I finally developed a few rolls of film from the vintage Canon film camera I bought at a yard sale in L.A. ($20 w/lenses and lots of film!) I don’t know why it took me so long, okay, I think it was one part laziness, two parts brokeness and a good old fashioned dollop of procrastination–the normal reasons for my not doing something.  I had read in Jonathan Canlas book ‘Film is not dead’ to develop your first rolls of film at Walgreen’s until you get the hang of it.  I ordered CD’s not prints it was $7/each roll but I also had $5 coupons (score) they came with miniature contact sheets and real negatives! Here’s some things I learned– 1) Ask the photo person to allow you to write the type of film you used on the envelope. I had a few rolls of film, all different (they came with my yard sale purchase). I say to do this so if you loved the results of one of the films you developed you can remember what you shot with and use that type of film again.  I liked a lot of the results and have no clue what I used. 2)  Request that they can scan at a higher resolution and larger size.  All my photos were scanned for 3″ x 5″ prints which is not great.  These images above are pretty much straight out of camera. I took them into Photoshop so I could view them larger and a lot of them had a line across them which I am assuming was where the Walgreen’s machine had scratched my negatives–gasp.  Good thing these were test shots and good thing Photoshop has a clone tool to remove rouge scratches. I am really thrilled with the images, they have an authentic nostalgic feel to them with a ton of grainy goodness. I can not believe how many had good exposure. I almost always either over or under expose (even with a proper exposure reading) with my digital camera.  I will pipe up next week about how to expose for film (it’s easier than you might think).  
I need to run, that handsome fella in the photo above is having a birthday tomorrow and I am trying to figure out a good, not too expensive gift for him.  We are going on a canoe ride in the morning which should be both thrilling and terrifying.  I have never been on a lake before, let alone in a canoe! Have a great weekend and thank you to everyone that has been playing along with my contest I am so excited to start ordering the live samples.

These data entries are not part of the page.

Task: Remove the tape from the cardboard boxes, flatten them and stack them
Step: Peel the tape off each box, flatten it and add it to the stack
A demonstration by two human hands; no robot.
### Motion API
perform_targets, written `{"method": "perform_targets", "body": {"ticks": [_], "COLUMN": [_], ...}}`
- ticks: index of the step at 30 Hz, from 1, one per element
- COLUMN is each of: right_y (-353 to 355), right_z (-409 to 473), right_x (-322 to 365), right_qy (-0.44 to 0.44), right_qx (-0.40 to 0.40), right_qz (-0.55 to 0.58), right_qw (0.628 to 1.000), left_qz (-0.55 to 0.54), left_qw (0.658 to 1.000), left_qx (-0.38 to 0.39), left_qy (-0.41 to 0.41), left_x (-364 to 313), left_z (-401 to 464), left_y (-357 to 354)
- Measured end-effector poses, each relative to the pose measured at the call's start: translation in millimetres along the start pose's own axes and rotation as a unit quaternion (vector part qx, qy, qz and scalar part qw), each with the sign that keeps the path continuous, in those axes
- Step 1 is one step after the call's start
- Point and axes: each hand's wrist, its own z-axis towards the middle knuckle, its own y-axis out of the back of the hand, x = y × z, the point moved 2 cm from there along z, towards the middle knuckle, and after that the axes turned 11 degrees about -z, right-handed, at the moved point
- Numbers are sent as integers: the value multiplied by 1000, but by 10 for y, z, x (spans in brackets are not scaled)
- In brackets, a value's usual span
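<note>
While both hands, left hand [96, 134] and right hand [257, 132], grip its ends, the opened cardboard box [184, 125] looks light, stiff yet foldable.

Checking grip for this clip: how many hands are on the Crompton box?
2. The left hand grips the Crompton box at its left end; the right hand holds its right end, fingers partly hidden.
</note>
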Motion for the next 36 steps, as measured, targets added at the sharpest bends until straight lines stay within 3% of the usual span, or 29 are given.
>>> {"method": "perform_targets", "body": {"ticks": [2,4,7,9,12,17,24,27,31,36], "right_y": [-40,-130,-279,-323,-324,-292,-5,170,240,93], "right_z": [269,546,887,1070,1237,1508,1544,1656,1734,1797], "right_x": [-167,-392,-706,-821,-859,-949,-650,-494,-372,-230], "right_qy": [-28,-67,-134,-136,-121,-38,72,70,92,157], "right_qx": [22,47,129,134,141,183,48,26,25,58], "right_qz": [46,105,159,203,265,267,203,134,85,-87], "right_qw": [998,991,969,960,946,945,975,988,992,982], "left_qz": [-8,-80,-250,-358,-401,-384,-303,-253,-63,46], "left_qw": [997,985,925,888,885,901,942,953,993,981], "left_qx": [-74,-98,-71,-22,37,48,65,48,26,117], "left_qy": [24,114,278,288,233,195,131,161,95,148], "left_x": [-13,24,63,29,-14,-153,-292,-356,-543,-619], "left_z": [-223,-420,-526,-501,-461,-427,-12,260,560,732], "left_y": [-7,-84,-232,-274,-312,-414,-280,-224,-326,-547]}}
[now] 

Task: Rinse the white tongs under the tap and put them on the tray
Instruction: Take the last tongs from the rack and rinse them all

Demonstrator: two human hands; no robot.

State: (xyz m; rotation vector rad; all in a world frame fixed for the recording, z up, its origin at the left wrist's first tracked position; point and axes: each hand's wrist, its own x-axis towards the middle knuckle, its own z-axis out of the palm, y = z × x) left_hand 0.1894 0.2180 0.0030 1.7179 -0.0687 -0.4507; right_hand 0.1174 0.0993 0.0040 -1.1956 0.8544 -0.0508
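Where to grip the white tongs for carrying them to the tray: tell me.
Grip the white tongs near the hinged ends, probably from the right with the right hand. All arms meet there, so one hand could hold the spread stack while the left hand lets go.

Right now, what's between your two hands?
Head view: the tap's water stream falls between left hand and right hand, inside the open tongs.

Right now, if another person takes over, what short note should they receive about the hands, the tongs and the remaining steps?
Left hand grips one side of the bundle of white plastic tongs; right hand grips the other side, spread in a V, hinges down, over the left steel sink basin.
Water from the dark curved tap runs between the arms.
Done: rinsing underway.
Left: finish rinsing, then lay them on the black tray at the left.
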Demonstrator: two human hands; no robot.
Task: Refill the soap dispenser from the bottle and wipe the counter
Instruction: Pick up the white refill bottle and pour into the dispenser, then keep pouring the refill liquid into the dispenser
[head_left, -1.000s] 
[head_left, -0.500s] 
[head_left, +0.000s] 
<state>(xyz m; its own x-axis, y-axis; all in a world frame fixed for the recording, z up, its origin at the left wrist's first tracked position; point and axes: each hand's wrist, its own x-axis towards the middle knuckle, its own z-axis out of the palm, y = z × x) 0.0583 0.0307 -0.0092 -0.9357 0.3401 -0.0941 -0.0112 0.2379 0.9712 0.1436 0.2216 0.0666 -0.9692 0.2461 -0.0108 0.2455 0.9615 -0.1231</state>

P.S. These photos are from our backyard! 


  1. So gorgeous. I need to go and develop my film….thanks for the reminders and the tip!

    And Happy Birthday Mister!! Enjoy canoeing. I think the move from LA has totally agreed with you!

  2. I just received my dad’s old (soviet!) camera from when he was a teenager. It’s definitely a magical experience! After thinking over it a while, I also ordered Jonathan’s book; I think it’ll be very helpful. So far I’ve just been taking my film to be developed at Walmart and CVS (the closest Walgreens is 30 minutes away) and I haven’t exactly been completely satisfied with the results, so I think I might try developing it on my own next time. I’m looking forward to your next post!

  3. I’m catching up on your blog, and these pictures are beautiful. Call me crazy but there is something about film that can’t be replicated-ever! No matter the Lightroom or photoshop actions. I love these so much that I think I’ll actually not be lazy and get my film-based Canon out! Thanks for the inspiration!

  4. Masha I think if you can learn to develop your own film you will be over the moon! I used to do it in school and I am really trying to figure out the best place to do it here (my studio had carpet, urgh!) Jonathan’s book is very easy to comprehend, but it will make you camera envious! Let me know if you do!

    Kamela, I have to agree with you I could never replicate this or I could try and it would look fake or take me 12 hours. This was shoot and crop, upload. I am all about easy!